Meditation on purpose

We sit still with our eyes closed. In the distance, across the fields, are green hills. Alright, this is my concrete situation perhaps not yours. Never mind. The why-question or more precisely the what are we here for question is personally daunting. So much so, that we assume we can hardly help each other finding an answer.

Of course, there are no answers, only provisionary directions. Ideas we can adhere to. I leave religion out of this meditation for I am no priest. In humanism these guiding ideas might be something like contributing to society as good as you can, or searching for scientific truth.

I like to categorize these ambitions as love. Love for truth, love for other people, art, music, words, food. May our purpose come from love, not from fear. What do you fear? Death, shame, loss, the elements, financial insecurity, disease, dementia? Close your eyes. Next to you there is a poisonous snake. It doesn’t move. Are you afraid? Now on the other side there is a snake as well. You were in the right place to survive all along. Oftentimes, fear can misinform us.

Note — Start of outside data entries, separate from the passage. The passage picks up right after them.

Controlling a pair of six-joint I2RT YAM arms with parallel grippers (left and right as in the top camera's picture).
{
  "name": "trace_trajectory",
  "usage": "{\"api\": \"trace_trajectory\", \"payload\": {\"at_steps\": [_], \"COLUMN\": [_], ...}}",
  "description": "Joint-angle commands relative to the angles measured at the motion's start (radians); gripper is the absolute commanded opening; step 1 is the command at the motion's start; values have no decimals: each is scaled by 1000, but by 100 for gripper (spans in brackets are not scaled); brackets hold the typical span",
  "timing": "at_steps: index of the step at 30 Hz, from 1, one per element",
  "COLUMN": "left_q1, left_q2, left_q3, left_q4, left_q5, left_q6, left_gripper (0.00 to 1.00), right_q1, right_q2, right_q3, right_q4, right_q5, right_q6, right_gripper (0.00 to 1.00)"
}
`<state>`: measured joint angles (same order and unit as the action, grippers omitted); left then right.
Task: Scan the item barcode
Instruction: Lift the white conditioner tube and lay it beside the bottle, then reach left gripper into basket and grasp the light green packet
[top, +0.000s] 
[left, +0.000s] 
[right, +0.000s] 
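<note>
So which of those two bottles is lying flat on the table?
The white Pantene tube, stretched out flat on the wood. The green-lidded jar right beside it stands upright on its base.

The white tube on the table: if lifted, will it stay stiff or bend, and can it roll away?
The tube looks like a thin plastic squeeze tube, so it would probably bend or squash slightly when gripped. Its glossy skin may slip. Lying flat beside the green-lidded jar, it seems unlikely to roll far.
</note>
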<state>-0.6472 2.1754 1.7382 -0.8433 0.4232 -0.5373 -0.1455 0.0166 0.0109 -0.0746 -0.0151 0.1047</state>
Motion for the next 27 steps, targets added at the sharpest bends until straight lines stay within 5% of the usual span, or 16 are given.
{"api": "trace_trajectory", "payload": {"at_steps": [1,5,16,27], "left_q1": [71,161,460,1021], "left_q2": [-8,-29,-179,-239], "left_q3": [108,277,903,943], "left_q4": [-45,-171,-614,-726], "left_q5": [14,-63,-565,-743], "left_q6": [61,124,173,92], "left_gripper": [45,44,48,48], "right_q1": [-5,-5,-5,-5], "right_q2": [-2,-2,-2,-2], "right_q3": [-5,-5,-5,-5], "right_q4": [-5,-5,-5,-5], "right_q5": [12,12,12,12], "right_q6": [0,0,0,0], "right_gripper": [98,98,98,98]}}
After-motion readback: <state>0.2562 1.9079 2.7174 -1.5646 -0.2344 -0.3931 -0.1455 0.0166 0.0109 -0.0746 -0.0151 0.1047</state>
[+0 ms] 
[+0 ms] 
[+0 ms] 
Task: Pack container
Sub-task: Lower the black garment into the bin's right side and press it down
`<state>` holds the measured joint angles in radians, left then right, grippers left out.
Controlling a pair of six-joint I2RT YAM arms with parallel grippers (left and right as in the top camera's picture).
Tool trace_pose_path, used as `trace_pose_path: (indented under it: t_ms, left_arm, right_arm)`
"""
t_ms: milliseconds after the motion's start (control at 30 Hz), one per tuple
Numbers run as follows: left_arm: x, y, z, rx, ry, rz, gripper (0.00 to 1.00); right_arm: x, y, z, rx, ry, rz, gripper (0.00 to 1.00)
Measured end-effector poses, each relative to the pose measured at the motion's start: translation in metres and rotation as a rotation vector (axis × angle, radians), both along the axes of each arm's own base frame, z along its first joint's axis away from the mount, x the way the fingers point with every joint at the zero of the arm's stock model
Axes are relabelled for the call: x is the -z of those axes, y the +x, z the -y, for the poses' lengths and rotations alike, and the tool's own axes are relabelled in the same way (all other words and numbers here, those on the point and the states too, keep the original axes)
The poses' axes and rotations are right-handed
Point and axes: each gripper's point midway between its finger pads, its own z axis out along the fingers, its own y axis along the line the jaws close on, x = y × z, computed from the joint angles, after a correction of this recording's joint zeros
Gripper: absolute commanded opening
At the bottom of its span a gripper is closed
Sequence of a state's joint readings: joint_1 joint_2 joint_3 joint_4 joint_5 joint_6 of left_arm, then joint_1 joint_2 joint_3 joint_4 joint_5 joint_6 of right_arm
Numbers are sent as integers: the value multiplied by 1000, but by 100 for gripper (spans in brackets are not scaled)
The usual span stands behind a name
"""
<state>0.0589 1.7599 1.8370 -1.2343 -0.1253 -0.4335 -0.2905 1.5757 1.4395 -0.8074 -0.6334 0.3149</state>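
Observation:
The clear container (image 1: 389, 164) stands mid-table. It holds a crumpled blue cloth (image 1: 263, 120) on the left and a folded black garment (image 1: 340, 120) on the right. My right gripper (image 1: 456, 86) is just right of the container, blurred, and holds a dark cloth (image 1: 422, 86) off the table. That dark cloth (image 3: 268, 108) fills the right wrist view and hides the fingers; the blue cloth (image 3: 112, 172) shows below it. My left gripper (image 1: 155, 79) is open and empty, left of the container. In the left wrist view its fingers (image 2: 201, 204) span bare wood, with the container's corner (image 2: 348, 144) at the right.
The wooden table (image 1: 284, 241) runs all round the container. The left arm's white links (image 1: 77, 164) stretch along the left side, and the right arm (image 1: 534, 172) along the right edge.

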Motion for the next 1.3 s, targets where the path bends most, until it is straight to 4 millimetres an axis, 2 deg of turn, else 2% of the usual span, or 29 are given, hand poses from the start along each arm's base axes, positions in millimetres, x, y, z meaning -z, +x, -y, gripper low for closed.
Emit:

So we should ask: How does this fear relate to our love? Can if make our love grow or is it an obstacle? Maybe we should realize that in the light of our mortality, the life-affirming sentiment of love is our most sensible wager. What we create out of love can be remembered independently of the morals of the day, to paraphrase Nietzsche.

Breathe deeply. Ask yourself what is making you tick, and what is it you want to make you tick? It the first based on fear and the second based on love?